Cette gratuité aura certes un coût, mais cela ne représentera quasiment rien par rapport aux investissements réalisés et cela portera aussi ses fruits, selon François Bausch.
En 15 ans, plus précisément entre 2003 et 2018, le nombre de passagers des CFL a augmenté de 70%.
Une partie des 46.000 frontaliers belges qui travaillent au Luxembourg, utilisent aussi chaque jour les transports publics.
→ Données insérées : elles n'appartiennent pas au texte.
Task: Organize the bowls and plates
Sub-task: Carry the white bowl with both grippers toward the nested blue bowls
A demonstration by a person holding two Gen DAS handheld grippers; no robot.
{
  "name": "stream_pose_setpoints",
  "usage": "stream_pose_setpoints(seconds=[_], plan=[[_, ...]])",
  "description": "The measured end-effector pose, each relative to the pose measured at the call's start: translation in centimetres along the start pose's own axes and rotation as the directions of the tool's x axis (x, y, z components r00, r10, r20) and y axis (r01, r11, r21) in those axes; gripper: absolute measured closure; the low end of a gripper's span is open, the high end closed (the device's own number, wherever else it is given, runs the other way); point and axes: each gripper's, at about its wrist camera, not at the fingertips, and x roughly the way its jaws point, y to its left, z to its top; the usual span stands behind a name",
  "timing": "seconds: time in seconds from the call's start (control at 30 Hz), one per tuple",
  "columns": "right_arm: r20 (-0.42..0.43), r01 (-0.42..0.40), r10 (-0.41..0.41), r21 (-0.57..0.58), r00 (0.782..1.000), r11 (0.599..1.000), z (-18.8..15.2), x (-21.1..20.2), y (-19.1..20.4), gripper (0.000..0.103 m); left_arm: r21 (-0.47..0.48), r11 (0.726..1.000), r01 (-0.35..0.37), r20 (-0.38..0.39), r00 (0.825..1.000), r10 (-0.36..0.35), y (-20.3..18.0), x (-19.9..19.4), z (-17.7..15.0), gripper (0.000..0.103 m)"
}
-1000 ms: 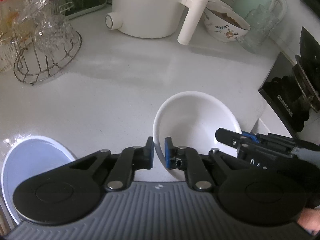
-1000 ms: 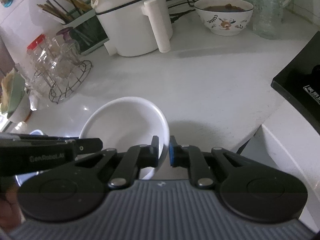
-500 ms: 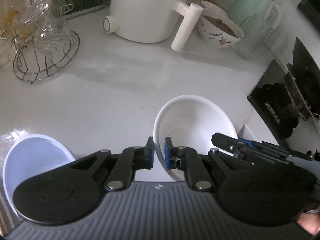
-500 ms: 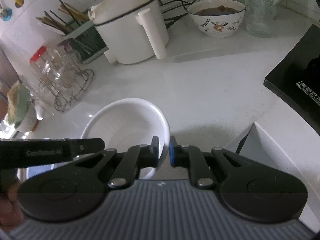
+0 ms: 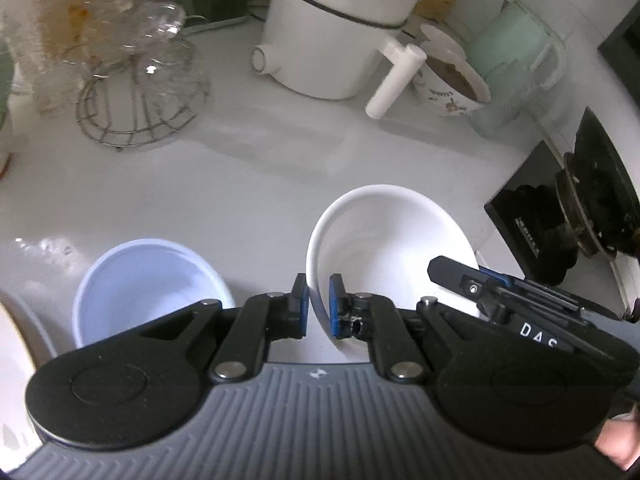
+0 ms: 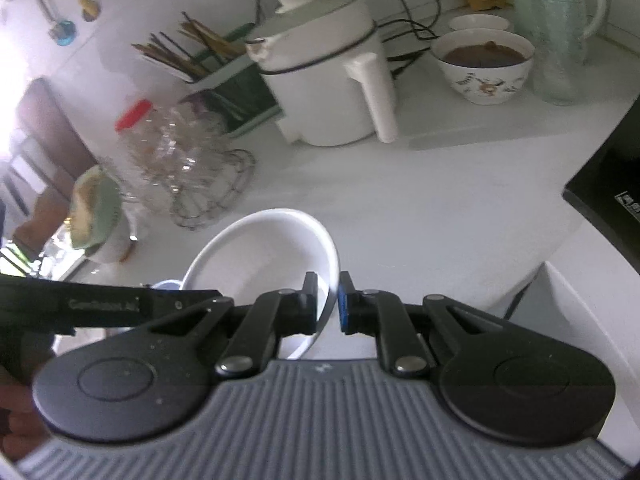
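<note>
The round white ceramic bowl [image 5: 384,248] has been lifted off the white countertop [image 5: 248,184] since the earlier frame. Its left rim is pinched by the left gripper [image 5: 318,304], its right rim by the right gripper [image 6: 328,304]. A pale blue bowl [image 5: 148,280] sits just left.

White letters "DAS" are printed on the black right gripper [image 5: 476,280]. Blurry letters on the black left gripper [image 6: 192,296] cannot be read surely.

White bowl [image 5: 384,240]: plain, glossy, empty; tilted, rim clamped on two opposite sides, raised over the countertop [image 5: 240,168].
Pale blue bowl [image 5: 148,280]: empty, upright on the countertop, left of the white bowl.
</note>
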Motion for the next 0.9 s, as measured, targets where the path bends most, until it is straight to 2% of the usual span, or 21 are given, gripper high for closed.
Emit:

Les médias belges craignent cependant que la gratuité provoque le chaos autour des gares belges proches de la frontière. De nombreux frontaliers se garent sur les parkings d'Arlon.
La presse luxembourgeoise était bien représentée à la conférence, mais aussi les médias étrangers. Une soixantaine de journalistes étaient présents au Tramsschapp au Limpertsberg.
Des représentants de localités étrangères avaient aussi fait le déplacement. Plusieurs villes européennes ont déjà expérimenté les transports publics gratuits au niveau local.
La capitale de l'Estonie, Tallinn, a été la première en Europe à instaurer la gratuité en 2013. Depuis, la fréquentation des transports publics y a augmenté de 10%.